**Work to be completed**
Transcribe all of the data exactly. Images stay out.

++++++++++++++++++++

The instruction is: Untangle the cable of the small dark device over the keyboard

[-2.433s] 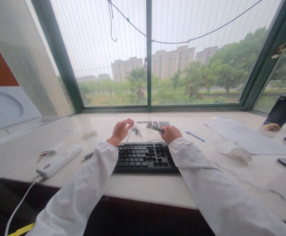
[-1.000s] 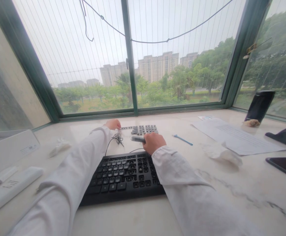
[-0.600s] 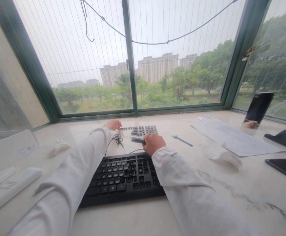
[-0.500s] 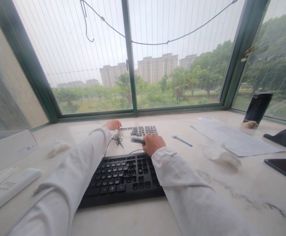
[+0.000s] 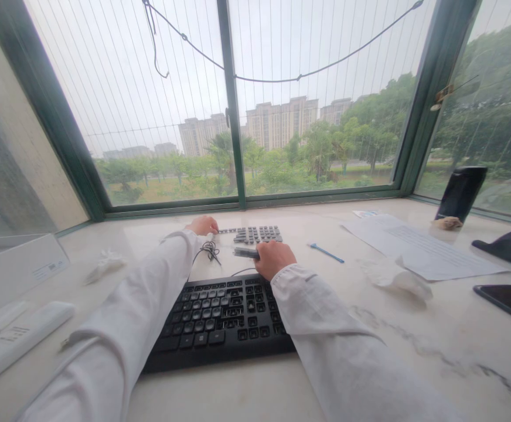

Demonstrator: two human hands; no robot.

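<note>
A black keyboard (image 5: 200,350) lies in front of me, with keycaps on its left part and bare key sockets on its middle and right. Behind it, loose dark keycaps (image 5: 258,234) are laid out in rows on the white surface. My left hand (image 5: 203,225) is at the left end of the back row, its fingers curled together; whatever is between the fingertips is too small to make out. My right hand (image 5: 275,259) hovers over the keyboard's back edge, closed around a short dark grey tool (image 5: 246,252) that points left. Its exact kind cannot be made out.
A bundled black cable (image 5: 210,251) lies behind the keyboard. To the right are a blue stick (image 5: 326,252), crumpled tissue (image 5: 398,280), printed paper (image 5: 418,243), a phone (image 5: 508,302) and a black cylinder (image 5: 463,193). A white box (image 5: 22,266) and power strip (image 5: 22,343) stand left.
My left hand has shifted very slightly right along the keycap row, its fingers drawn closer together. My right hand keeps its hold on the dark grey tool, almost still.
</note>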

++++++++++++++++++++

**Written solution**
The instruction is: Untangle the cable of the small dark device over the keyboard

[-2.433s] 
[-1.000s] 
[-0.600s] 
[-0.500s] 
[+0.000s] 

Demonstrator: two human hands; no robot.

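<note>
A black keyboard (image 5: 200,350) lies in front of me, with keycaps on its left part and bare key sockets on its middle and right. Behind it, loose dark keycaps (image 5: 258,234) are laid out in rows on the white surface. My left hand (image 5: 203,225) is at the left end of the back row, its fingers curled together; whatever is between the fingertips is too small to make out. My right hand (image 5: 275,259) hovers over the keyboard's back edge, closed around a short dark grey tool (image 5: 246,252) that points left. Its exact kind cannot be made out.
A bundled black cable (image 5: 210,251) lies behind the keyboard. To the right are a blue stick (image 5: 326,252), crumpled tissue (image 5: 398,280), printed paper (image 5: 418,243), a phone (image 5: 508,302) and a black cylinder (image 5: 463,193). A white box (image 5: 22,266) and power strip (image 5: 22,343) stand left.
My left hand has shifted very slightly right along the keycap row, its fingers drawn closer together. My right hand keeps its hold on the dark grey tool, almost still.
</note>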

This completes the response.